The Dalhousie Review
- Discipline: Literary journal
- Language: English

Publication details
- History: 1921 to present
- Publisher: Dalhousie University (Canada)
- Frequency: Triannual

Standard abbreviations
- ISO 4: Dalhous. Rev.

Indexing
- ISSN: 0011-5827
- LCCN: 24030546
- OCLC no.: 213801941

Links
- Journal homepage; Archives;

= The Dalhousie Review =

The Dalhousie Review is a Canadian literary magazine, founded in 1921 and associated with Dalhousie University. It publishes three times a year, in the spring, summer, and fall. Content includes fiction, poetry, literary essays and book reviews.

==History==

The Review was founded by Herbert L. Stewart, professor of philosophy at Dalhousie University, and the journal has been in continuous operation since then. Stewart edited The Dalhousie Review for twenty-six years, until January 1947. The review began with a strong Atlantic Canadian focus, printing philosophical articles and literary criticism alongside articles of interest to Halifax and the Atlantic region.

Since its inception, the Review has been receptive to diversity: to the work of political thinkers, historians, literary scholars, poets, and writers of fiction. Contributors during the magazine's early years included Archibald MacMechan, R. MacGregor Dawson, Sir Robert Borden, Duncan Campbell Scott, Eliza Ritchie, E. J. Pratt, Douglas Bush, Charles G. D. Roberts, Frederick Philip Grove, Robert Stanfield, Hugh MacLennan, Hilda Neatby, Eugene Forsey, Thomas Raddall, Earle Birney and A. J. M. Smith.

In the fifty-year period following Stewart's resignation (1947–97), The Dalhousie Review went through a variety of transformations in editorial emphasis and visual design, but without ever abandoning the direction chosen by its first editor. One of the more significant changes was the practice, adopted in the 1950s, of printing works of short fiction alongside discursive articles and poetry). Contributors of articles and reviews during the later period include Norman Ward, Peter Waite, George Woodcock, Mavor Moore, J. M. S. Tompkins, Owen Barfield, Chinua Achebe, Nadine Gordimer, Margaret Atwood, James Doull, Juliet McMaster, Wilfrid Sellars, Peter Schwenger, John Fekete, and Daniel Woolf.
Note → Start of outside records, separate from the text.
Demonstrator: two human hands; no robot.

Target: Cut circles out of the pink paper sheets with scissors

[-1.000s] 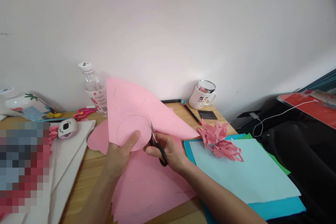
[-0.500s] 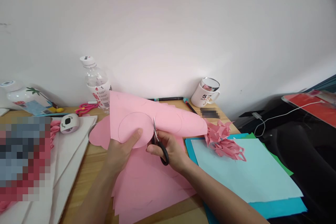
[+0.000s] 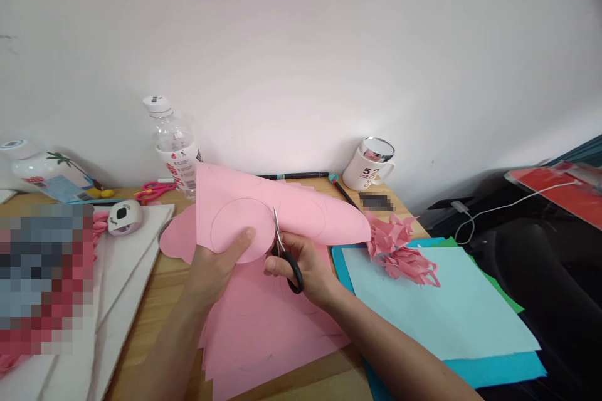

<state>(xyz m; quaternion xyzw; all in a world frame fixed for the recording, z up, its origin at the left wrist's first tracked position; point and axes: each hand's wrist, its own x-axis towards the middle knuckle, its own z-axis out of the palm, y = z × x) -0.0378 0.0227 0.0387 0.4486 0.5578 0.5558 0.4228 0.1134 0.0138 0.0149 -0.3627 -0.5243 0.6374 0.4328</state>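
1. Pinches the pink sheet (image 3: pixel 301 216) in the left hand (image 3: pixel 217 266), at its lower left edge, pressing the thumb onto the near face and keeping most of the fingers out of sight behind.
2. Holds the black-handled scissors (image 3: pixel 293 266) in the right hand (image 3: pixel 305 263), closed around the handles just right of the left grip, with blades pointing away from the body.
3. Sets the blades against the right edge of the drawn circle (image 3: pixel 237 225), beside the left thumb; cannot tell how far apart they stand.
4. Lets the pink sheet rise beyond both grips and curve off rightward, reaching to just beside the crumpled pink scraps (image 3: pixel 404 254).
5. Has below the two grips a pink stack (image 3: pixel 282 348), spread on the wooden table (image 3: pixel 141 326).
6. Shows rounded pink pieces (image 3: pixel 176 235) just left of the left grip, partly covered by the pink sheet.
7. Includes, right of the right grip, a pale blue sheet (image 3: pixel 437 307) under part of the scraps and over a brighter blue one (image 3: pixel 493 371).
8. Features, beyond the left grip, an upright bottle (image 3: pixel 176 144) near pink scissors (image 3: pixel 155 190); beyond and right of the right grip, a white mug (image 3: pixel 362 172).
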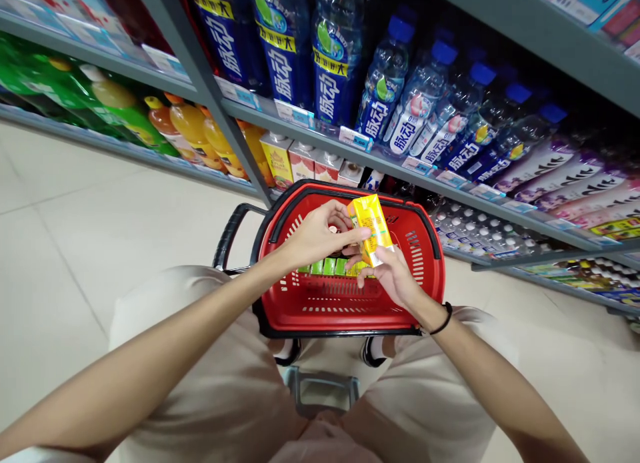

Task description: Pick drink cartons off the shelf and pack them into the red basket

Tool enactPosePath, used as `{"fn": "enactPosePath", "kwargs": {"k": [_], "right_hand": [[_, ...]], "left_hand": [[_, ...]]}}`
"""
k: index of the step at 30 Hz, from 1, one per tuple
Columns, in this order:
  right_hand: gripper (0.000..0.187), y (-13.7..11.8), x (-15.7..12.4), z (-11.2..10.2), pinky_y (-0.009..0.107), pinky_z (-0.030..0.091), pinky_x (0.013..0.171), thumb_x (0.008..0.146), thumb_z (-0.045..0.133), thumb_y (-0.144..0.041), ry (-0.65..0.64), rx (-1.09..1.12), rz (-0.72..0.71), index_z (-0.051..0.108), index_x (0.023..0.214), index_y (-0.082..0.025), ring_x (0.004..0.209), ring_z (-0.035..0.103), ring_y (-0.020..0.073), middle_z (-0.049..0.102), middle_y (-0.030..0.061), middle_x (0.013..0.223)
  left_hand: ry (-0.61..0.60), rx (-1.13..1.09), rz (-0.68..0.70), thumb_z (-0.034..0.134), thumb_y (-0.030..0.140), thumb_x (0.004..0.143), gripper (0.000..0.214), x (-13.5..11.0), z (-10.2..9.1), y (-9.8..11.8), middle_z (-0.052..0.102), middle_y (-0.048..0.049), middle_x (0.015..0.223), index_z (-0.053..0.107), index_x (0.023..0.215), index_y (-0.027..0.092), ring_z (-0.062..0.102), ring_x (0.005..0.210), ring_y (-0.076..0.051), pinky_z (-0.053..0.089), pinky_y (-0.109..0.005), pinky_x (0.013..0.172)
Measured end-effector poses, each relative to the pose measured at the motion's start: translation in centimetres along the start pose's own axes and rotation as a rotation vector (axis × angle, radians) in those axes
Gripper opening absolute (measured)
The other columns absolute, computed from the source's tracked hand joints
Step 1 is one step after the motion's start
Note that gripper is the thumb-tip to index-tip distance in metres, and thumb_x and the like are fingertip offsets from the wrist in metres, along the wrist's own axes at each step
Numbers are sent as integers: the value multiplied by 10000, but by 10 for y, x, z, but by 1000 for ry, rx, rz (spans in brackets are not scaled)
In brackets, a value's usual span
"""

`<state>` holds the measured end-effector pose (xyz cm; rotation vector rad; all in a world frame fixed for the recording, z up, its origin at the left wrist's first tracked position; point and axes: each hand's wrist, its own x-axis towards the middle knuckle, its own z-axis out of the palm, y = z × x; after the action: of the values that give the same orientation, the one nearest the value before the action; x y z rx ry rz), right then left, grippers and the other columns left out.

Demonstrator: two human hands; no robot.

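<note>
Above a pale tiled floor point(75, 236), both hands, the left hand point(315, 240) and right hand point(395, 276), are closed on a yellow drink carton point(371, 228) over a red basket point(350, 303) holding green cartons point(327, 267). Beyond, grey shelves point(280, 120) carry blue-capped bottles point(400, 83) and orange juice bottles point(195, 126).
</note>
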<state>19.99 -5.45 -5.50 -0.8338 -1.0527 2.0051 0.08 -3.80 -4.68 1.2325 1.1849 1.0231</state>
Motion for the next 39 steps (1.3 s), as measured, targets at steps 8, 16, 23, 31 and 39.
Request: {"fn": "enactPosePath", "kwargs": {"k": [8, 16, 23, 31, 39], "right_hand": [[460, -14, -1, 0, 279, 504, 502, 892, 625, -528, -11, 217, 40, 644, 1220, -206, 833, 648, 240, 701, 106, 1021], [497, -18, -6, -1, 280, 453, 479, 889, 624, -569, -63, 287, 104, 620, 1230, -208, 716, 578, 202, 655, 84, 999], [635, -18, -4, -1, 280, 448, 494, 926, 468, -723, -146, 300, 193, 656, 1030, -126, 677, 530, 186, 576, 71, 836], [601, -22, 4, -4, 286, 497, 461, 914, 538, -718, 23, 96, 113, 664, 1141, -176, 746, 607, 220, 682, 106, 925], [583, 4, 7, -14, 236, 526, 469, 936, 622, -691, 220, -41, 61, 662, 1249, -201, 814, 706, 216, 748, 80, 983]], "left_hand": [[-54, -81, 100, 828, 432, 817, 386, -1, -3, 2, 654, -19, 842, 571, 955, 179, 633, 750, -152, 511, -252, 581], [-155, -295, 58, 841, 329, 830, 342, 1, -5, 8, 714, -46, 1063, 590, 998, 170, 674, 905, -134, 553, -242, 747], [-169, -494, -83, 914, 276, 749, 486, 0, 0, 2, 760, -76, 1110, 575, 1080, 164, 726, 917, -154, 559, -295, 861], [-72, -436, -12, 895, 362, 749, 462, 0, 1, 2, 715, -67, 1141, 563, 1018, 185, 715, 913, -160, 588, -297, 799], [-100, -323, 75, 945, 280, 662, 520, 4, 2, 2, 660, 18, 842, 525, 958, 195, 663, 814, -130, 574, -265, 749]]}}
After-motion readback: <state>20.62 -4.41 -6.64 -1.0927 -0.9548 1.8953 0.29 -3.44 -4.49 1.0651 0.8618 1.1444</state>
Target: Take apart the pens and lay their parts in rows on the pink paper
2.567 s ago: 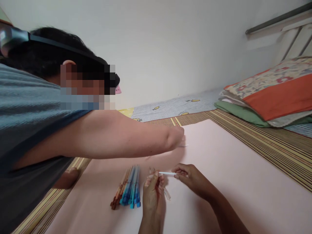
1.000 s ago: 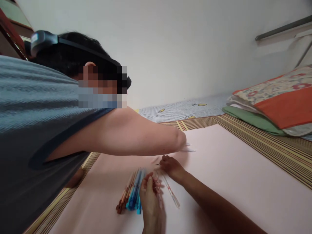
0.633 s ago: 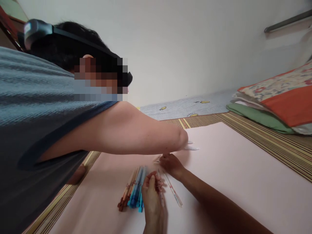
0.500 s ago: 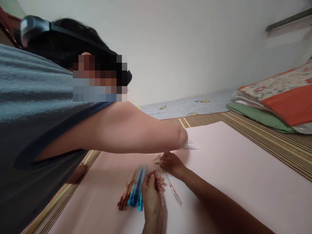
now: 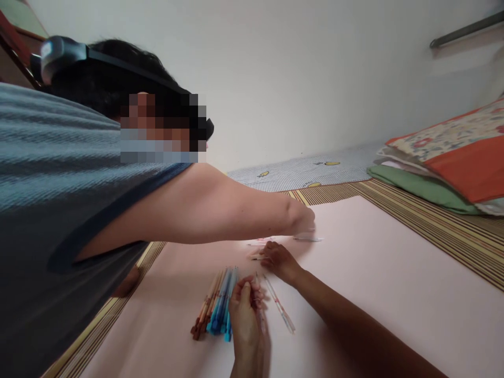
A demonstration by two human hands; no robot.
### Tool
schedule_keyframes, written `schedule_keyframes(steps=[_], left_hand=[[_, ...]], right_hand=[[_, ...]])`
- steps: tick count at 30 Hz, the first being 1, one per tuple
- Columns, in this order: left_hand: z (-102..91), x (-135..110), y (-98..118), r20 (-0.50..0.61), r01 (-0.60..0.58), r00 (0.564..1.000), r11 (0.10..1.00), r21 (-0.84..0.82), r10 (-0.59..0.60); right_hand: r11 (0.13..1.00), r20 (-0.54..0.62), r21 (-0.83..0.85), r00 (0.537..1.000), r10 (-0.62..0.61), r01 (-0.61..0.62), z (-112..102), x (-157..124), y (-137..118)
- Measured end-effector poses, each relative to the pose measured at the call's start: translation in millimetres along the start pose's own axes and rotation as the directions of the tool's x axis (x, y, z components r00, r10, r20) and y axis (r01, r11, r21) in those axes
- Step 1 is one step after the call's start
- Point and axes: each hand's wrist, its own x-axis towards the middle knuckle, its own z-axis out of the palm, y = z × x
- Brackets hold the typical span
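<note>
My left hand (image 5: pixel 246 302) is curled closed beside a bundle of pens (image 5: pixel 220 304), brown and blue ones lying side by side. A pale slim pen (image 5: pixel 262 321) passes beside its fingers; whether they grip it or something smaller is hidden. My right hand (image 5: pixel 280 261) is closed over the sheet further forward, its fingertips on a thin pen with a dark tip (image 5: pixel 256 258). Between and right of my hands lies a clear pen with red marks (image 5: pixel 280 305).
Another person's arm (image 5: pixel 236 215) reaches across from the left, near pinkish pens (image 5: pixel 262 242) and a pale pen (image 5: pixel 309 239). A large pale pink sheet (image 5: pixel 374 273) covers the striped mat (image 5: pixel 441 236). Folded bedding (image 5: pixel 452 163) lies at right, against the wall (image 5: pixel 295 79).
The other person's arm has reached slightly further right, and pinkish pens now show below it. My right hand has shifted slightly; my left hand stays nearly still.
</note>
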Motion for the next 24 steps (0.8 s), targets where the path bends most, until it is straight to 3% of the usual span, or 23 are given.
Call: schedule_keyframes(steps=[13, 18, 21, 24], left_hand=[[-1.7, 4.5, 2.8, -0.006, -0.021, 1.000, 0.997, -0.078, 0.021], [-9.8, 15.1, 6.5, -0.066, -0.131, 0.990, 0.990, -0.048, 0.128], [-15.4, 20.6, 10.6, -0.098, -0.185, 0.978, 0.983, 0.005, 0.185], [-18.2, 21.6, 18.2, -0.058, -0.216, 0.972, 0.964, 0.155, 0.227]], right_hand=[[0.997, 0.004, 0.066, 0.999, 0.047, -0.047, -16.6, -11.2, -0.4], [0.982, -0.057, 0.076, 0.983, 0.177, -0.172, -29.3, -44.1, -15.4], [0.927, 0.071, 0.113, 0.933, 0.352, -0.358, -39.7, -77.0, -37.5], [0.895, 0.242, 0.082, 0.880, 0.408, -0.438, -43.2, -104.0, -63.5]])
This list includes distinguished contributors from Great Britain (Barfield and Tompkins), Africa (Achebe and Gordimer), and the United States (Sellars)—a sign of the increasing globalization of intellectual culture during the period in question. During the same period The Review published creative work by well-known poets (Miriam Waddington and Alden Nowlan) and award-winning fiction writers (Malcolm Lowry and Guy Vanderhaeghe) as well as work by many new and less celebrated creative writers.

Today academic articles and book reviews comprise about one quarter of an issue's content. Fiction and poetry comprise the other three quarters, roughly, and the journal no longer has a Halifax or Atlantic Canadian focus.